- REQUIRED WORK
Transcribe every line below exactly; no image goes into the output.
──────── DATASET EXCERPT ────────
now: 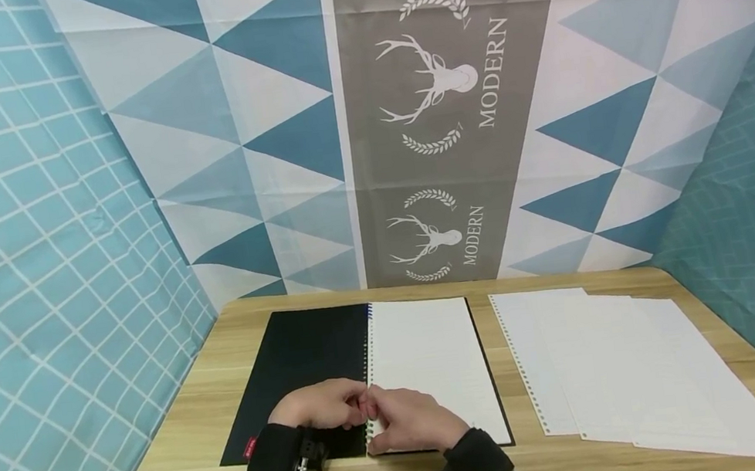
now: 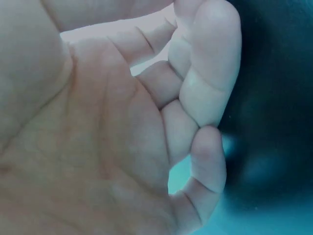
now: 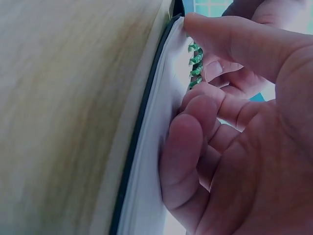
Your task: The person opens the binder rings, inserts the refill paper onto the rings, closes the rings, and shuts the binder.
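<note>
A loose-leaf notebook lies open in the head view, its black cover [image 1: 321,351] at left and white ruled pages [image 1: 424,339] at right. Plastic binder rings [image 3: 195,61] run along its spine. Both hands meet at the spine's near part. My left hand [image 1: 323,405] lies over the black cover with its curled fingertips at the rings; its palm fills the left wrist view. Over the pages, my right hand [image 1: 415,418] pinches at the rings, its thumb [image 3: 215,29] by the near end of the spine and its other fingers curled against the paper. The fingers partly hide the rings.
Several loose punched sheets [image 1: 617,371] overlap on the wooden table [image 1: 185,452] to the notebook's right. A red label [image 1: 250,446] marks the cover's near left corner. Patterned cloth [image 1: 294,120] hangs behind the table, and blue checked cloth [image 1: 43,305] hangs at left.
</note>
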### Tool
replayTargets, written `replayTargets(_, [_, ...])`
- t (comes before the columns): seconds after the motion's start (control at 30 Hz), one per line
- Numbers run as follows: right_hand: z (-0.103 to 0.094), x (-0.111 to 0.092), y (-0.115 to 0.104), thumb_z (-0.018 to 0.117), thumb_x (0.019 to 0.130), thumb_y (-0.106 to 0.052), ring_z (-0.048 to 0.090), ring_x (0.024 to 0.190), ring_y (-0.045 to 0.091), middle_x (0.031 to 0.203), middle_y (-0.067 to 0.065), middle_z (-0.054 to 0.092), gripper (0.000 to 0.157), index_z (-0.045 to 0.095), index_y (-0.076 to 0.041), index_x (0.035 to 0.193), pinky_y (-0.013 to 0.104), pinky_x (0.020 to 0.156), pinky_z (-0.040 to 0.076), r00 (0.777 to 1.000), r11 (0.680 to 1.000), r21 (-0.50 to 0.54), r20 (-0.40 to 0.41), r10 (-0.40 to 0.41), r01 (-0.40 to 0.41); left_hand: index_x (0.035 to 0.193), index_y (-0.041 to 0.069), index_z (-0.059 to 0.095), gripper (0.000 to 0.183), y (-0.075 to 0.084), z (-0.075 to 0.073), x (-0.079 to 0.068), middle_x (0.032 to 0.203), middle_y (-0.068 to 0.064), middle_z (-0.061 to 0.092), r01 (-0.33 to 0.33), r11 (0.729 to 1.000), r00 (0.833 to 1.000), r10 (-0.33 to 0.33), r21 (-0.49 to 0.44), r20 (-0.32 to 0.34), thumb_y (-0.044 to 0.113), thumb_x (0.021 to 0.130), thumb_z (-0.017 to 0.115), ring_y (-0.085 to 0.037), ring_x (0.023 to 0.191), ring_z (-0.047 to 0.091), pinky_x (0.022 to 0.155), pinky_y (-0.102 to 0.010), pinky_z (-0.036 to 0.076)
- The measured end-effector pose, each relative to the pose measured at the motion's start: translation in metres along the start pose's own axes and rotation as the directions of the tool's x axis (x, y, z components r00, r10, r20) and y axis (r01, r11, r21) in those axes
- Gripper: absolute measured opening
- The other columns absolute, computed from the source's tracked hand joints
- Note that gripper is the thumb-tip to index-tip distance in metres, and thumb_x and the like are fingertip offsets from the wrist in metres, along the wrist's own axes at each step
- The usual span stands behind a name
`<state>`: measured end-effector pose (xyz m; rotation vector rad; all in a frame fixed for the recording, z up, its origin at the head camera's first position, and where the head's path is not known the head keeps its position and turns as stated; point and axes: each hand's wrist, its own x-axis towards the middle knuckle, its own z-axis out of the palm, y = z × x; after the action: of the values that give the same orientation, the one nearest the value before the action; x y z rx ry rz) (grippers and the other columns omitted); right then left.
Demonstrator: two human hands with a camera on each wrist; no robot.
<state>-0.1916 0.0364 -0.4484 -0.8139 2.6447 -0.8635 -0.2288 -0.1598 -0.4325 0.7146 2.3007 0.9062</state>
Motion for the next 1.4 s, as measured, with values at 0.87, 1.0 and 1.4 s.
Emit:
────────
- SOLUTION FOR THIS EXERCISE
now: 
now: 
now: 
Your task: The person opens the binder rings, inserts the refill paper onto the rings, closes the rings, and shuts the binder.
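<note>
A loose-leaf notebook lies open in the head view, its black cover [image 1: 321,351] at left and white ruled pages [image 1: 424,339] at right. Plastic binder rings [image 3: 195,61] run along its spine. Both hands meet at the spine's near part. My left hand [image 1: 323,405] lies over the black cover with its curled fingertips at the rings; its palm fills the left wrist view. Over the pages, my right hand [image 1: 415,418] pinches at the rings, its thumb [image 3: 215,29] by the near end of the spine and its other fingers curled against the paper. The fingers partly hide the rings.
Several loose punched sheets [image 1: 617,371] overlap on the wooden table [image 1: 185,452] to the notebook's right. A red label [image 1: 250,446] marks the cover's near left corner. Patterned cloth [image 1: 294,120] hangs behind the table, and blue checked cloth [image 1: 43,305] hangs at left.
</note>
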### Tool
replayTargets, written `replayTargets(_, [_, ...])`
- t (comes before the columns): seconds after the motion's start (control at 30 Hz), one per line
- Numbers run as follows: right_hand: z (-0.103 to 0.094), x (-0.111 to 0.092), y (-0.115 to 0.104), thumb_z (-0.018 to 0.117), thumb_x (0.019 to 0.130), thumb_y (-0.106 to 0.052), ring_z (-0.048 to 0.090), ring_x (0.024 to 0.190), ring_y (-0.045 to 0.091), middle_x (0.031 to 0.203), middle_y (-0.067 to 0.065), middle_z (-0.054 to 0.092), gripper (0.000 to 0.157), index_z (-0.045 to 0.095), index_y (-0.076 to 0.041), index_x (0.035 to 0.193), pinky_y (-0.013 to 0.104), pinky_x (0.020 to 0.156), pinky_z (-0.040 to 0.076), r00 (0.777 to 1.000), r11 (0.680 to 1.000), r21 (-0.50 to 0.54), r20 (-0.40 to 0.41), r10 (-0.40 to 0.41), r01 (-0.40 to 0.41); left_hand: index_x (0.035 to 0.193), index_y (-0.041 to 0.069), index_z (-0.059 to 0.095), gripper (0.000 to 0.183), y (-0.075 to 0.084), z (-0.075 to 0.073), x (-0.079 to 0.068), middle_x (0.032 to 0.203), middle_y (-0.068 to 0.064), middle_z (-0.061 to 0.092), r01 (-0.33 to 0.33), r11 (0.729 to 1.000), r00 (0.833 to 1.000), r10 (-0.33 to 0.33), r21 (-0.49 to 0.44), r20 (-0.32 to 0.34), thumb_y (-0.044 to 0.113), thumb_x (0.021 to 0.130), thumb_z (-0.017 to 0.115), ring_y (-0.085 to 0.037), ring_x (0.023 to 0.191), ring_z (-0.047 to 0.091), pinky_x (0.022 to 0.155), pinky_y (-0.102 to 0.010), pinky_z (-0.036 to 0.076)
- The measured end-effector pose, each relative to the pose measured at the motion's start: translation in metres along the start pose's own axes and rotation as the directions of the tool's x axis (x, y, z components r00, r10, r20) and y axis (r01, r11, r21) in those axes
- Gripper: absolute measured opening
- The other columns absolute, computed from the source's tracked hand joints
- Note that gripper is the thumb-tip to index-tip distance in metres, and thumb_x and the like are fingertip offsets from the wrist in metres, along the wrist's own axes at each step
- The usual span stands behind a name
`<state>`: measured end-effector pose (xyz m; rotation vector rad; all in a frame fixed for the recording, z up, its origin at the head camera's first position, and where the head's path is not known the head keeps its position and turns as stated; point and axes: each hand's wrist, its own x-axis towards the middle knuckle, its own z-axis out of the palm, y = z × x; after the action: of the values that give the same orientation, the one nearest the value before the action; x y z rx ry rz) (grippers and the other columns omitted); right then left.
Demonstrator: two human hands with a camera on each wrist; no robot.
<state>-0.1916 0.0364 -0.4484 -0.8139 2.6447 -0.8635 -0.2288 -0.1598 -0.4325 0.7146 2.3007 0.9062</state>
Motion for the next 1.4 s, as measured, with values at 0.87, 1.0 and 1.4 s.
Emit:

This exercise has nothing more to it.